« Ce n’est pas pour nous », « on ne gagnera jamais », « ce n’est que pour les grosses organisations »… Lorsque nous avons décidé de nous lancer dans l’aventure du Trophée Direction[s], nous n’y croyions pas trop. Mais en tant que directrice, il m’importait de valoriser le travail de l’équipe : nous n’avons pas souvent l’occasion de dire quand cela va bien et que nous sommes fiers du travail accompli. Cette mention lors du 13e Trophée Direction[s] a ainsi permis une reconnaissance à plusieurs niveaux. D’abord, en termes de management, cela a été un temps fort de partage et de réflexion commune en remettant au centre des préoccupations les pratiques professionnelles au service des personnes. Ensuite, cela a permis aux personnes accompagnées de se sentir reconnues pour ce qu’elles sont, non pas sur le manque qu’elles ont. Cela donne aussi des idées, des envies à d’autres. Cette récompense ouvre une porte sur les possibles, sur l’imagination, sur le rêve. Nous pouvons créer des accompagnements avec les personnes et être reconnus par nos pairs.

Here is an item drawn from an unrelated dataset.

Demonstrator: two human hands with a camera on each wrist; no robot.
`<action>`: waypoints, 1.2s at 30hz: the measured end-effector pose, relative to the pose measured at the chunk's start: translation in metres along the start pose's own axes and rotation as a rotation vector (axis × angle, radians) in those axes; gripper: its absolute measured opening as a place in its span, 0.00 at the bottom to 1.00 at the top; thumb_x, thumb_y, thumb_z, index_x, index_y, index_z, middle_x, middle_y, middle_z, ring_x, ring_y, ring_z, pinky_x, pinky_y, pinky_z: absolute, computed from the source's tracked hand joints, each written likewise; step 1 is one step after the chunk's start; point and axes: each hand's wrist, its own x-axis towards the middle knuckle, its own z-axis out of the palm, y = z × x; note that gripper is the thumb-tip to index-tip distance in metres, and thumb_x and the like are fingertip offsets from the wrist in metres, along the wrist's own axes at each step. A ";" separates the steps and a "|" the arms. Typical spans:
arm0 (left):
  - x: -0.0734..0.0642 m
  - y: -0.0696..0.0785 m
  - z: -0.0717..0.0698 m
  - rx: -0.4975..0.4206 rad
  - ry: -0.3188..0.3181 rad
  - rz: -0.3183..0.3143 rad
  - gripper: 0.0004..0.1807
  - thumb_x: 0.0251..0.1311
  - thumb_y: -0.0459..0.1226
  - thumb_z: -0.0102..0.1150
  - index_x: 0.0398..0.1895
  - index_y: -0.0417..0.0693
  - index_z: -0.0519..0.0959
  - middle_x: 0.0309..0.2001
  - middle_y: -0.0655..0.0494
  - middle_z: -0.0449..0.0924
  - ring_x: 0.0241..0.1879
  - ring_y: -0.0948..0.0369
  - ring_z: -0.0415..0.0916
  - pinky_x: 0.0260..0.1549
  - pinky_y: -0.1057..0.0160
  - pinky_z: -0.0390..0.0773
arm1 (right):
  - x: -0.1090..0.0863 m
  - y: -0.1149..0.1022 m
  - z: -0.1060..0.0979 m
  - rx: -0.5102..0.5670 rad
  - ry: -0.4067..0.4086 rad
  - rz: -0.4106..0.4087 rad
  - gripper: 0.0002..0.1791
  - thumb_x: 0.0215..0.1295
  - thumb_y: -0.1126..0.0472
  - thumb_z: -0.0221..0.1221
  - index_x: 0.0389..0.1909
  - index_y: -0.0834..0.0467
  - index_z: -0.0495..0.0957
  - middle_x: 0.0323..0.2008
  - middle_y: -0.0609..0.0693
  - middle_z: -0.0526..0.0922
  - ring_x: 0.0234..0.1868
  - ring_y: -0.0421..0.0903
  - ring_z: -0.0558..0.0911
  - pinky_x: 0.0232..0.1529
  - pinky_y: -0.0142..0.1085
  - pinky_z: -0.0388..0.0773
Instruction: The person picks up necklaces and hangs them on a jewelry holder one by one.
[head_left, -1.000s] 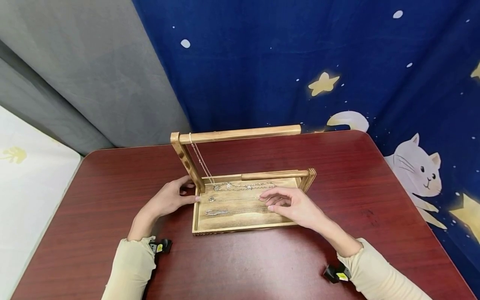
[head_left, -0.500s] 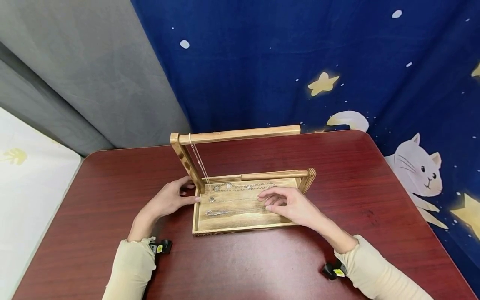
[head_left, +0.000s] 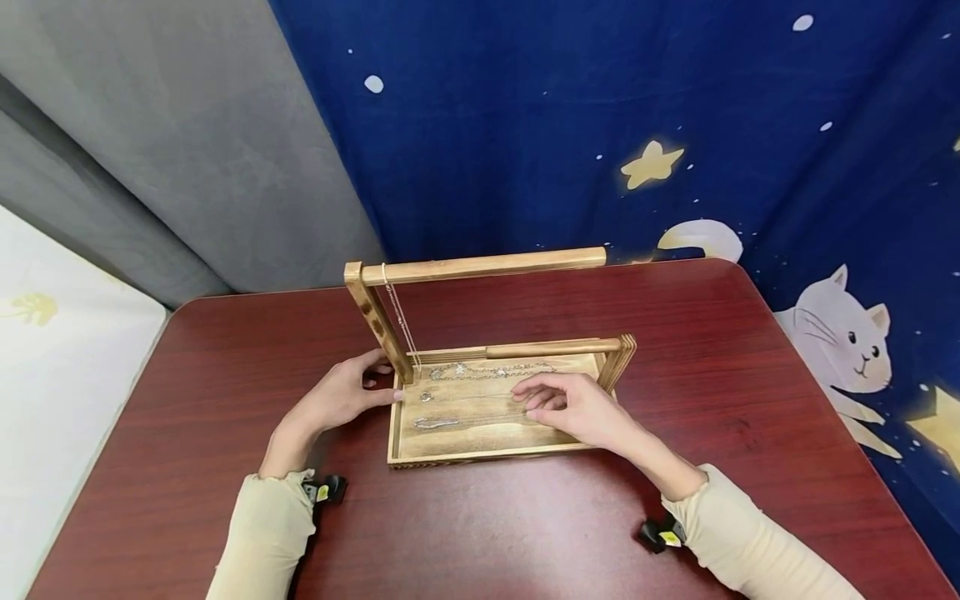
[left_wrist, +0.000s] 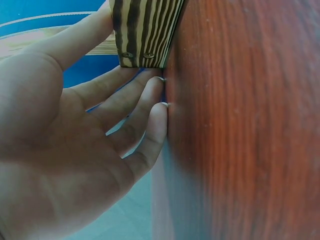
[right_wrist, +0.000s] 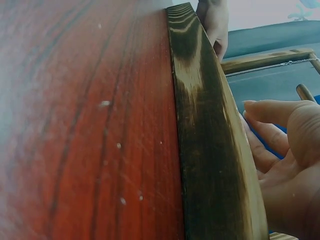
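Note:
A wooden jewelry stand point(head_left: 487, 265) has a raised bar and a shallow tray point(head_left: 480, 456) as its base. My left hand point(head_left: 341, 396) holds its left end, thumb on the tray's edge and fingers behind the post; the left wrist view shows the striped end of the tray point(left_wrist: 145, 35) above the fingertips. Over the tray's right half, my right hand point(head_left: 581, 408) has relaxed, bent fingers low over the necklaces, thumb apart from the index finger. A necklace with a small round pendant point(head_left: 425, 397) stretches toward those fingertips. Nearer me lies a necklace with a long pendant point(head_left: 437, 423).
A charm necklace point(head_left: 460, 368) lies along the back of the tray. One thin necklace point(head_left: 401, 317) hangs from the upper bar. A lower bar point(head_left: 555, 348) crosses the tray's back. The reddish table point(head_left: 480, 533) ends at curtains behind.
My right hand has shifted slightly left over the tray. The hanging necklace has swung a little left at its lower end. The left hand keeps its place on the stand.

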 end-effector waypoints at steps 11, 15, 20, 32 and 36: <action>0.002 0.000 0.001 -0.006 0.001 -0.005 0.36 0.60 0.46 0.70 0.66 0.37 0.70 0.54 0.41 0.80 0.52 0.47 0.78 0.53 0.46 0.73 | 0.004 0.003 0.002 -0.067 0.009 0.021 0.15 0.61 0.69 0.66 0.49 0.60 0.84 0.42 0.52 0.87 0.38 0.43 0.84 0.38 0.32 0.78; 0.002 0.000 0.001 -0.005 -0.001 -0.008 0.36 0.60 0.46 0.70 0.66 0.36 0.70 0.54 0.41 0.80 0.52 0.47 0.78 0.53 0.46 0.73 | 0.005 0.004 0.003 -0.090 0.019 0.037 0.14 0.60 0.69 0.67 0.48 0.58 0.85 0.40 0.51 0.87 0.36 0.43 0.83 0.35 0.31 0.77; 0.002 0.001 0.000 -0.005 -0.004 -0.012 0.37 0.60 0.46 0.70 0.67 0.35 0.68 0.54 0.40 0.80 0.52 0.46 0.78 0.53 0.46 0.73 | 0.008 0.004 0.004 -0.135 0.010 0.044 0.13 0.60 0.68 0.67 0.47 0.57 0.85 0.39 0.49 0.87 0.36 0.42 0.83 0.36 0.32 0.78; 0.001 0.002 0.000 -0.006 0.005 -0.003 0.37 0.60 0.45 0.70 0.66 0.35 0.69 0.54 0.40 0.80 0.51 0.47 0.78 0.53 0.46 0.74 | 0.012 0.002 0.008 -0.215 -0.026 0.069 0.12 0.60 0.67 0.68 0.45 0.57 0.85 0.35 0.45 0.86 0.36 0.39 0.83 0.39 0.31 0.79; 0.000 0.002 0.000 -0.006 0.000 -0.006 0.37 0.60 0.45 0.70 0.67 0.35 0.69 0.54 0.41 0.80 0.51 0.47 0.78 0.53 0.47 0.74 | 0.014 0.003 0.010 -0.225 -0.047 0.066 0.11 0.60 0.68 0.67 0.44 0.59 0.84 0.34 0.44 0.86 0.35 0.37 0.82 0.39 0.31 0.79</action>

Nous voilà donc sélectionnés et invités à Paris ! Quelle improbable nouvelle ! Qui vient ? Qui parle ? Très vite l’évidence arrive. Sans les professionnels mais aussi les personnes concernées, cette aventure du domicile collectif n’aurait pas démarrée. C’est une aventure construite ensemble, nous y allons ensemble, tous ensemble. La directrice et la maitresse de maison faisant faux bond pour maladie, les personnes et les éducatrices partent en voiture et en profitent pour faire une journée parisienne avec visite de la tour Eiffel. Nous sortons de la routine et des sentiers battus, nous allons à Paris ! Toute l’institution est en émoi ! Pour la cérémonie, les résidentes ont acheté des vêtements neufs, sont allées chez le coiffeur : ce n’est pas tous les jours que l’on est reçu à Paris pour ce que l’on est et ce que l’on fait, surtout lorsqu’on est en situation de handicap intellectuel.

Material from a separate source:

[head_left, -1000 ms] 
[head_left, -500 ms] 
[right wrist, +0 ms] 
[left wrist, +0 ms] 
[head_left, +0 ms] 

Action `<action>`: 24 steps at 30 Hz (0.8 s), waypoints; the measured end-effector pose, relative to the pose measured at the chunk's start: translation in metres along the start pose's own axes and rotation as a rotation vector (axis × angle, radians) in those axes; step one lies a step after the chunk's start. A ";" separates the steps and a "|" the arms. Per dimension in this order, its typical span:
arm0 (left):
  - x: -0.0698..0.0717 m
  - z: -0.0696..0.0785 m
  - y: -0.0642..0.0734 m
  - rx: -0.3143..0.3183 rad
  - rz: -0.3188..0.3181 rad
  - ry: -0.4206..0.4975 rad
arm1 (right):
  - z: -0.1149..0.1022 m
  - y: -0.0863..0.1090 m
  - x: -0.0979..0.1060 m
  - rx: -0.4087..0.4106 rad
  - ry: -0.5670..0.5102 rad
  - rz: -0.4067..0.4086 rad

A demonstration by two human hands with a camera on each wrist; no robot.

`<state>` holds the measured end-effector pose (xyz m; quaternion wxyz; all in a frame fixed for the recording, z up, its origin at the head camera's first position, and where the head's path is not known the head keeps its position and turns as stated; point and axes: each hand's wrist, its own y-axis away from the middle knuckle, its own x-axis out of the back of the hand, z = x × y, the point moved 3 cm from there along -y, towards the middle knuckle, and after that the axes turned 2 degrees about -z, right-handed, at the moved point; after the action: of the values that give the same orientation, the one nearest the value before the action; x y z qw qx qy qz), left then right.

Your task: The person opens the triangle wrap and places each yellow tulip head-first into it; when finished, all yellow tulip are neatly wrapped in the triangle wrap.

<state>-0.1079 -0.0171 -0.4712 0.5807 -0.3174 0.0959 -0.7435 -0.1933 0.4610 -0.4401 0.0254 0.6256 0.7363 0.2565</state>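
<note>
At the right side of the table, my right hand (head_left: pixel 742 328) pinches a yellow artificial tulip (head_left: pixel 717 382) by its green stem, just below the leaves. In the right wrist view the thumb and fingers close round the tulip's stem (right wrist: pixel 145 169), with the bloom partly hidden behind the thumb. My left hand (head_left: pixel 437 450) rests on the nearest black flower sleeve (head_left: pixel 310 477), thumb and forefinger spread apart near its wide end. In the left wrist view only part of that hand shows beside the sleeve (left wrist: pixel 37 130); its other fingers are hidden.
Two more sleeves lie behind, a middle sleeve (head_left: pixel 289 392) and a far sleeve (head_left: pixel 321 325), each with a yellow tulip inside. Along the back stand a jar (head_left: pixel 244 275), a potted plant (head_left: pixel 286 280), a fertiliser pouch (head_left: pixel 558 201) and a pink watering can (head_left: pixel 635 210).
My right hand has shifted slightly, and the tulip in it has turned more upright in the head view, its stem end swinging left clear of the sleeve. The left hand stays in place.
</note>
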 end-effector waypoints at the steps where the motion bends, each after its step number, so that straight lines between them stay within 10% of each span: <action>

Durant la cérémonie, beaucoup d’émotions mais aussi de pressions : prendre la parole, recevoir le prix. Le chef de service remplace la directrice et monte sur scène avec le président. Etre président, c’est aussi pour les bons moments, ceux qui donnent un sens à cet engagement bénévole. Constance, une des locataires, ne lâchera pas le prix durant toute la cérémonie et lors du voyage retour. Il est aujourd’hui accroché au mur de l’appartement. Cet appartement donne envie à d’autres personnes. Cela nous oblige à penser et nous voilà sur une nouvelle aventure pour fin 2019.
Le retour de Paris fait aussi parti de l’aventure : sept heures de route sous la neige et de nuit. Les salariés se relayent pour conduire, les personnes accompagnées, épuisées mais heureuses, somnolent. Mais la récompense, ce n’est pas que le voyage à Paris. C’est également la rencontre avec les journalistes venus passés une journée de reportage avec nous. C’est raconter qui nous sommes, ce que nous faisons, ce que nous écrivons*, ce que nous pensons. C’est ensuite attendre le numéro où l’article est publié, le transmettre aux personnes, aux familles, aux partenaires, aux administrateurs qui nous ont soutenus. C’est dire que, même loin de Paris, même en étant une petite association mono-établissement, nous avons cette combativité et cette créativité au service des personnes. C’est avant tout une belle aventure humaine où la différence a échappé au quotidien.
*« Etre directrice d’un établissement médico-social, entre dignité et handicap intellectuel, un mariage incontournable », Audrenne Henke, ED L’Harmattan. 2018.